What I would like to propose is some way for a default associated type that can be used in default methods but cannot be overriden. The motivating example is this:

I want to extend the Digest trait from the digest crate with a convenience method. Any use of a digest function will have an associated (in spirit, not currently possible in Rust afaiui) output type for Hash values, namely generic_array::GenericArray<u8, Self as digest::FixedOutput>::OutputSize. Being able to specify this type as an associated type would save me from using an external type alias that’s generic over Digests and that I have to keep updated here

Perhaps a good name for this would be associated type alias? Not sure. Anyway, could adding this feature introduce any of the soundness issues that are preventing associated_type_defaults from moving forwards? I think this suggestion here is sufficiently different that it could be implemented independently, perhaps with different syntax to differentiate it from specifying a default?

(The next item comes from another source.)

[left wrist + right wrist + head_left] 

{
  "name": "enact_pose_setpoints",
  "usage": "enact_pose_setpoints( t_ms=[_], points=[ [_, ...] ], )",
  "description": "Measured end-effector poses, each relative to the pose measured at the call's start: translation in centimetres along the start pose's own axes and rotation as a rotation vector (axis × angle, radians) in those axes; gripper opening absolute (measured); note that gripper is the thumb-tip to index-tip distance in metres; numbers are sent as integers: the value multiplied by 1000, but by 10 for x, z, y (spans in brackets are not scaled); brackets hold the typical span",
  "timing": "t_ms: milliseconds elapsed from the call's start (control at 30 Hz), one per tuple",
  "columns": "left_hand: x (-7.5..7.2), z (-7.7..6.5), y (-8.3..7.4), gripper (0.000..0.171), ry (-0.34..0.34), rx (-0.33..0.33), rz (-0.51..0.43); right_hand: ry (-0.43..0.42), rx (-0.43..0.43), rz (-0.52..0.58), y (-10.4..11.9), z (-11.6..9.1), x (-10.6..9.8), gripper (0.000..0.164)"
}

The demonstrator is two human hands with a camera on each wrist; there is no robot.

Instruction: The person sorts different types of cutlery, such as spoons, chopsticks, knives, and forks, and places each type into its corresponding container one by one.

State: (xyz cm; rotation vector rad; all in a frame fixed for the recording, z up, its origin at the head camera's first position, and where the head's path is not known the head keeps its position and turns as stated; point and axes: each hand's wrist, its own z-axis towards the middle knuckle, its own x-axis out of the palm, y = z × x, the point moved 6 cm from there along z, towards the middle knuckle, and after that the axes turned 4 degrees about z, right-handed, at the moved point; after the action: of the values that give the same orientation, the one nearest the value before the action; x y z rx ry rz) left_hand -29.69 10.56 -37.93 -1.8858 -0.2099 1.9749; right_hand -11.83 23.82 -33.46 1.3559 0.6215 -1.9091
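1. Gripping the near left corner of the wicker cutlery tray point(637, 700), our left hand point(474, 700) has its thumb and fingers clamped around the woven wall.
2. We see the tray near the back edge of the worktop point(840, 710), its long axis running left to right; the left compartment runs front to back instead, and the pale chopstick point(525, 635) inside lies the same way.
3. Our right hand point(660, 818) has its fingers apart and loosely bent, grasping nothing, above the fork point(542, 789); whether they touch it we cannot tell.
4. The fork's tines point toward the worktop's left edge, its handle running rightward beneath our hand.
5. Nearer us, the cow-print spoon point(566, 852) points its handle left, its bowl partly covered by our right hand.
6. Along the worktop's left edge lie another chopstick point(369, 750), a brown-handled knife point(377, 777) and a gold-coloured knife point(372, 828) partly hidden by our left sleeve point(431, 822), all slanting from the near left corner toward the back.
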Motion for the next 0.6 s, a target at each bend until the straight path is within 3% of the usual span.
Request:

If I understood your intention correctly, you can write the following code with the stable Rust:

use digest::Digest;
use digest::generic_array::GenericArray;

trait DigestExt: Digest {
    type Hash;

    // convenience methods here
}

impl<D: Digest> DigestExt for D {
    type Hash = GenericArray<u8, D::OutputSize>;

    // implement methods generically
}

BTW can you share with us that kind of convenience method you want to define?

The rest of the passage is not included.